Isabelle is in eighth grade and at an age where she doesn’t want to be different from her peers, she just wants to make friends and feel normal. Once she starts her new school two girls, Margaret and Grace, befriend her but Isabelle has a hard time realising that these two girls really do like her.

Isabelle is desperately trying to find a way to hold on to her dad even though he has never been a part of the life she has now, he will never see their new home or meet her new friends and she’ll never again be able to tell him anything that happens to her. Isabelle’s pain is tangible at times.

This is a coming of age novel which is also about coming to terms with loss; it’s about how when someone dies you don’t just lose them but who you were to them.
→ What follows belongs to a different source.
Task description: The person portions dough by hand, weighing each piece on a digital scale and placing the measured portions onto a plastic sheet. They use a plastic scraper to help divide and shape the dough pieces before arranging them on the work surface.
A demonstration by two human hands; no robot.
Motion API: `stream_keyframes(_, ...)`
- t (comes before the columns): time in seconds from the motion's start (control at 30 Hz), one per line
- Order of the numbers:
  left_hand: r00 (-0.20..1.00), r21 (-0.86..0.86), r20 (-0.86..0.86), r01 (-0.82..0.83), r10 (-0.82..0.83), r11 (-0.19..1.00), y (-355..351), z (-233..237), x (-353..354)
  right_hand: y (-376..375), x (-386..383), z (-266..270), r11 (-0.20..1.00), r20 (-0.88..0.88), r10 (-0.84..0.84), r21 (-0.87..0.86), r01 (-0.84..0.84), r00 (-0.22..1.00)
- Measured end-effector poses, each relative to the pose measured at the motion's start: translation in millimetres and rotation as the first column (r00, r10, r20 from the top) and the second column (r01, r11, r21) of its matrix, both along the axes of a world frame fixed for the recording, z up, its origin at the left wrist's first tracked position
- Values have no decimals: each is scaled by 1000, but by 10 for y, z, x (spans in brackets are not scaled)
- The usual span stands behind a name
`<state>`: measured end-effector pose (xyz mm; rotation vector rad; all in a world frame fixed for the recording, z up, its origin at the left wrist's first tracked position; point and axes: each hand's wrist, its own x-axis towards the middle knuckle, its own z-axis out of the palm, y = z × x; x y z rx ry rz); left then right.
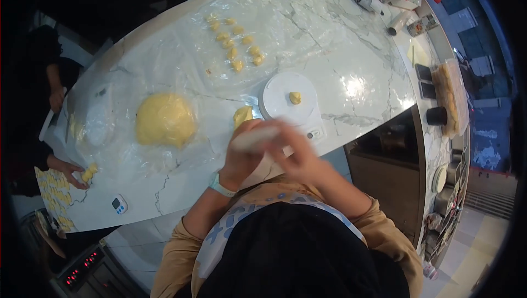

The writing in this novel is so subtle and beautiful, yet the small statements of grief feel like a punch in the gut. The simplicity of the writing belies the intensity of the grief. There are moments in this novel that took my breath away. Isabelle, who is only a young teenage girl, realising that nothing in her life will ever be as hard as finding her father dead; it’s such a powerful and sobering moment in the novel. The heartbreak that Flora and Dora have also gone through in their lives is first told so subtly that you could almost have missed it but when you realise what they are not saying, it just makes your heart ache.

Yet even though this is a novel about a bereaved girl, it’s in no way a depressing, downbeat novel. Isabelle is like any other teenage girl – she gets up to mischief and has fun with her friends. It’s a coming of age novel, it’s about how life can throw the worst things at you and yet you can still find yourself laughing at funny things and being silly with your friends. Isabelle slowly begins to understand that life moves on and while she still feels sad that her dad isn’t there, she realises that there is still a lot of happiness to be found in the world and that she won’t die of a broken heart.

This is a short novel but one to take your time reading, the subtly of the writing means so much of what is being said could easily be missed. This isn’t a fast-paced, action packed book, it’s a beautiful and moving account of one girl’s struggle to find a new normal. This book is for everyone but particularly good for a middle grade reader to help them understand grief and loss. It’s written in a way that doesn’t ever overwhelm, it’s a realistic but also very comforting read. It’s such a wonderful book though that whatever age you are, I highly recommend reading it.

I rate this book 10 out of 10.

I received this book from NetGalley in exchange for an honest review but I’m sure I’ll be buying my own copy of this in the future as I know I’ll want to re-read Isabelle’s story.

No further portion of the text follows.